You'll want three things sorted: a backdrop with some texture (a flower wall, a sequin curtain, even draped fabric and fairy lights), genuinely good lighting (a ring light or a window with soft daylight beats a flash), and a box of props that fit your crowd rather than a random bag of plastic tat. A chalkboard sign, a Polaroid camera with spare film, and a small table for the prints turn a corner into a destination.
Position it where people naturally drift, near the bar or the route to the loos, not hidden away. A booth nobody walks past is a booth nobody uses.
The modern alternative: let phones do the work
Here's the option more couples are reaching for. Nearly every guest is carrying a far better camera than most rented booths use, so instead of one machine in one corner, you turn the whole room into a booth.
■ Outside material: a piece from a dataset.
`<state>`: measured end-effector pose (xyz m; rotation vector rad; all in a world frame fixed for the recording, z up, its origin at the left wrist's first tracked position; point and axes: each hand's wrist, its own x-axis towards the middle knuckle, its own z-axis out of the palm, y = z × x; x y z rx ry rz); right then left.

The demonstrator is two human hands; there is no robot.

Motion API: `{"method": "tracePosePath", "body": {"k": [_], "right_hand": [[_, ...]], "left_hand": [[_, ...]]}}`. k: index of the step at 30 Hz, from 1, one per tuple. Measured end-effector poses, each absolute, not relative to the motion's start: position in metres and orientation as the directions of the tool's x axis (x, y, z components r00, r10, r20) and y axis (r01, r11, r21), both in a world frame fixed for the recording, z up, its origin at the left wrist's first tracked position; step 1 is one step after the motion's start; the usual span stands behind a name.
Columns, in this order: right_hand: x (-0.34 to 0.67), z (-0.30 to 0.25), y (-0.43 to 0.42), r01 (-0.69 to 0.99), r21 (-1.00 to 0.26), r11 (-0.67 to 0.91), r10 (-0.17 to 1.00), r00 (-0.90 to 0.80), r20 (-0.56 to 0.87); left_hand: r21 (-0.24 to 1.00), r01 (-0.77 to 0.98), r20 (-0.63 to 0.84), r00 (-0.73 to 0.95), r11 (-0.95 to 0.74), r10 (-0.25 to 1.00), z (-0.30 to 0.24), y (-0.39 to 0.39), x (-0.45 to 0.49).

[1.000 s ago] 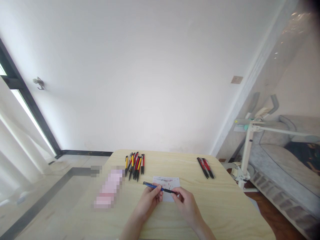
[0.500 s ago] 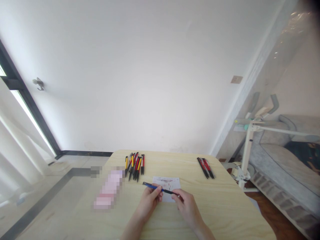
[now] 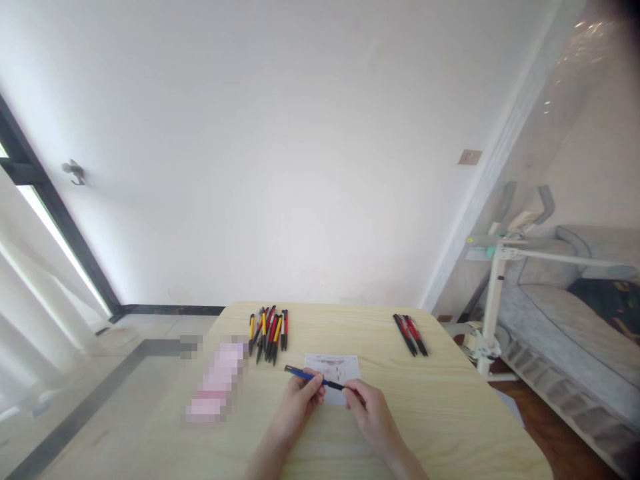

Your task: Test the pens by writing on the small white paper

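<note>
A blue pen point(image 3: 301, 373) with a black lower end is held level between both hands, above a small sheet of paper point(image 3: 345, 363) with dark and red marks. My left hand point(image 3: 300, 403) is closed round the blue barrel, thumb on top. The fingertips of my right hand point(image 3: 370, 407) pinch the black end. Farther left on the table lies a bunch of pens point(image 3: 270, 337) in yellow, red and black. A smaller group of red and black pens point(image 3: 411, 335) lies at the far right.
The pale wooden table point(image 3: 450, 413) has rounded corners and stands before a white wall point(image 3: 300, 167). A blurred-out pink item point(image 3: 220, 380) is at its left side. To the right are a white stand point(image 3: 493, 313) and a grey sofa point(image 3: 560, 320).
The view has shifted very slightly. Both hands keep their hold on the blue pen, with almost no movement.
</note>
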<state>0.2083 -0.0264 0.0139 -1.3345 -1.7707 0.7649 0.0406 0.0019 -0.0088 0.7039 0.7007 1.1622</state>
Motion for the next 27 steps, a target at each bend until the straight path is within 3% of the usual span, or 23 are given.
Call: {"method": "tracePosePath", "body": {"k": [27], "right_hand": [[0.205, -0.003, -0.026, 0.483, -0.839, 0.252, 0.968, -0.132, 0.215]], "left_hand": [[0.798, -0.550, -0.128, 0.245, 0.247, 0.961, -0.006, 0.000, 0.041]]}}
The trick is collecting all those shots in one place rather than losing them across 80 camera rolls. A shared upload link, printed on a table card or a sign, lets guests add their photos straight from their phones during the day, candids your photographer was never going to catch. Build The Day includes a guest gallery and a digital guest book for exactly this, so the daft dance-floor moments and quiet table shots all land in one album you actually keep. It costs nothing extra in props or floor space, and it scales to a wedding of any size.
That doesn't make a physical booth pointless. Some people love the ritual of stepping behind a curtain and printing a strip. But if your real goal is "capture the fun and the candids," guest uploads often do it better and cheaper.
So, do you need one?
You don't need one. Plenty of joyful weddings have never had a booth in sight. But if your crowd is up for it, you've got the floor space, and you love the idea of a printed keepsake, it's money well spent.
If you're tighter on budget or short on room, build a simple DIY corner or lean on guest phone uploads instead. The aim was never the machine. It was the silly, happy, off-guard moments, and there's more than one way to catch those.